The full listing is to be written out again, unchanged.

◆ ◆ ◆

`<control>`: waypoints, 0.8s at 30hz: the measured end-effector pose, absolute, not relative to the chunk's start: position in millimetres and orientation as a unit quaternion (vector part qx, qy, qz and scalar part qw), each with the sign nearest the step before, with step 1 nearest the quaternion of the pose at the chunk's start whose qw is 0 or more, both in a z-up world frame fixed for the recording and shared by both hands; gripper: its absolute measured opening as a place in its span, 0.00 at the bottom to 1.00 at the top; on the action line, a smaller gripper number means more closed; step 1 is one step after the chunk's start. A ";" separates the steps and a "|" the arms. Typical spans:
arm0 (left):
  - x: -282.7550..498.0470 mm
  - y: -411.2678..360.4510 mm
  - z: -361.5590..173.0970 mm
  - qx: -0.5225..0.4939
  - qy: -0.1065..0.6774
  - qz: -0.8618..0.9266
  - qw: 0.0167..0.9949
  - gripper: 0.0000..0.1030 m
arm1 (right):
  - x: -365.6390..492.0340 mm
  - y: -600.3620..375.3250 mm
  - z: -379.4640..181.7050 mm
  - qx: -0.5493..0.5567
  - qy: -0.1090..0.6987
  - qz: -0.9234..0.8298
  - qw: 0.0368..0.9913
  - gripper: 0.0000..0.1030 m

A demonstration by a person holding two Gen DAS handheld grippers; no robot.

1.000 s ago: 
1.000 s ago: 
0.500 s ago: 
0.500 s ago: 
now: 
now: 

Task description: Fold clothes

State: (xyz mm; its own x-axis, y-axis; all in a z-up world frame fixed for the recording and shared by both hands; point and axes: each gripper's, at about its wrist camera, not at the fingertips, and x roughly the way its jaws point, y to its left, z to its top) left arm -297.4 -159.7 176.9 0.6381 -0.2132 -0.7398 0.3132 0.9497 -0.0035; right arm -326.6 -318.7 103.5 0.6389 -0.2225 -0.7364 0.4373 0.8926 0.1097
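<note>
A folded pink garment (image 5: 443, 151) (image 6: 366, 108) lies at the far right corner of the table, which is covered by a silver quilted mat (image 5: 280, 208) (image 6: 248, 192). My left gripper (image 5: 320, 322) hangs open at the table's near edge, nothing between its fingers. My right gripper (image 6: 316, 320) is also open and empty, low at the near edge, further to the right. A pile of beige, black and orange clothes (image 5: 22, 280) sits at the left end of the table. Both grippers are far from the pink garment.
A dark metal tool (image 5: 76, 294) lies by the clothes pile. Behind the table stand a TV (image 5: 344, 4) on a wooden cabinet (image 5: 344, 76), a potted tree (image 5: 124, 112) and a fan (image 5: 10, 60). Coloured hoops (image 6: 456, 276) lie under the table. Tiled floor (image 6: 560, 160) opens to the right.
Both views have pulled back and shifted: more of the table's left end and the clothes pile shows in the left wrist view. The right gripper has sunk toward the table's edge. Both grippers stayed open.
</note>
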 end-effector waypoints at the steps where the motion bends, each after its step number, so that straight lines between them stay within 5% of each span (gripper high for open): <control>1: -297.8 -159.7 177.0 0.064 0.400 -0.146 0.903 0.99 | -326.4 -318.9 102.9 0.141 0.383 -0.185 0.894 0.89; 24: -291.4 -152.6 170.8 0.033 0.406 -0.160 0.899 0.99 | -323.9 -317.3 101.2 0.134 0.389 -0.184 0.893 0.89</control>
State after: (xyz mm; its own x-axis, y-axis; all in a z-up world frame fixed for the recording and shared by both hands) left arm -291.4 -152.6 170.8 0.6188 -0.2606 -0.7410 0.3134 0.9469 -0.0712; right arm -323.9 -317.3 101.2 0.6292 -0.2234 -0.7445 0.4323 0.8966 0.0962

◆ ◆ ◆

Solution to this task
`<control>`: waypoints, 0.8s at 30hz: the measured end-effector pose, absolute, not relative to the chunk's start: position in millimetres and orientation as a unit quaternion (vector part qx, qy, qz and scalar part qw), each with the sign nearest the step before, with step 1 nearest the quaternion of the pose at the chunk's start whose qw is 0 or more, both in a z-up world frame fixed for the recording and shared by both hands; gripper: its absolute measured opening as a place in its span, 0.00 at the bottom to 1.00 at the top; on the action line, a smaller gripper number means more closed; step 1 is one step after the chunk's start. A ";" separates the steps and a "|" the arms. Typical spans:
arm0 (left):
  - x: -282.7550..498.0470 mm
  - y: -411.2678..360.4510 mm
  - z: -361.5590..173.0970 mm
  - qx: -0.5225..0.4939
  - qy: -0.1065..0.6774
  - qz: -0.8618..0.9266
  - qw: 0.0167..0.9949
  - gripper: 0.0000..0.1030 m
arm1 (right):
  - x: -365.6390..492.0340 mm
  - y: -600.3620..375.3250 mm
  - z: -379.4640..181.7050 mm
  - qx: -0.5493..0.5567
  - qy: -0.1090..0.6987
  - qz: -0.9234..0.8298
  - qw: 0.0368..0.9913
  - gripper: 0.0000..0.1030 m

A demonstration by a person holding two Gen DAS handheld grippers; no robot.

1.000 s ago: 
1.000 s ago: 
0.500 s ago: 
0.500 s ago: 
now: 
now: 

Task description: Fold clothes

State: (xyz mm; its own x-axis, y-axis; all in a z-up world frame fixed for the recording and shared by both hands; point and axes: each gripper's, at about its wrist camera, not at the fingertips, and x roughly the way its jaws point, y to its left, z to its top) left arm -297.4 -159.7 176.9 0.6381 -0.2132 -0.7398 0.3132 0.9497 -0.0035; right arm -326.6 -318.7 103.5 0.6389 -0.2225 -0.7364 0.4373 0.8926 0.1097
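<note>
A folded pink garment (image 5: 443, 151) (image 6: 366, 108) lies at the far right corner of the table, which is covered by a silver quilted mat (image 5: 280, 208) (image 6: 248, 192). My left gripper (image 5: 320, 322) hangs open at the table's near edge, nothing between its fingers. My right gripper (image 6: 316, 320) is also open and empty, low at the near edge, further to the right. A pile of beige, black and orange clothes (image 5: 22, 280) sits at the left end of the table. Both grippers are far from the pink garment.
A dark metal tool (image 5: 76, 294) lies by the clothes pile. Behind the table stand a TV (image 5: 344, 4) on a wooden cabinet (image 5: 344, 76), a potted tree (image 5: 124, 112) and a fan (image 5: 10, 60). Coloured hoops (image 6: 456, 276) lie under the table. Tiled floor (image 6: 560, 160) opens to the right.
Both views have pulled back and shifted: more of the table's left end and the clothes pile shows in the left wrist view. The right gripper has sunk toward the table's edge. Both grippers stayed open.
</note>
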 end-effector waypoints at the steps where the motion bends, each after its step number, so that straight lines between them stay within 5% of each span (gripper high for open): <control>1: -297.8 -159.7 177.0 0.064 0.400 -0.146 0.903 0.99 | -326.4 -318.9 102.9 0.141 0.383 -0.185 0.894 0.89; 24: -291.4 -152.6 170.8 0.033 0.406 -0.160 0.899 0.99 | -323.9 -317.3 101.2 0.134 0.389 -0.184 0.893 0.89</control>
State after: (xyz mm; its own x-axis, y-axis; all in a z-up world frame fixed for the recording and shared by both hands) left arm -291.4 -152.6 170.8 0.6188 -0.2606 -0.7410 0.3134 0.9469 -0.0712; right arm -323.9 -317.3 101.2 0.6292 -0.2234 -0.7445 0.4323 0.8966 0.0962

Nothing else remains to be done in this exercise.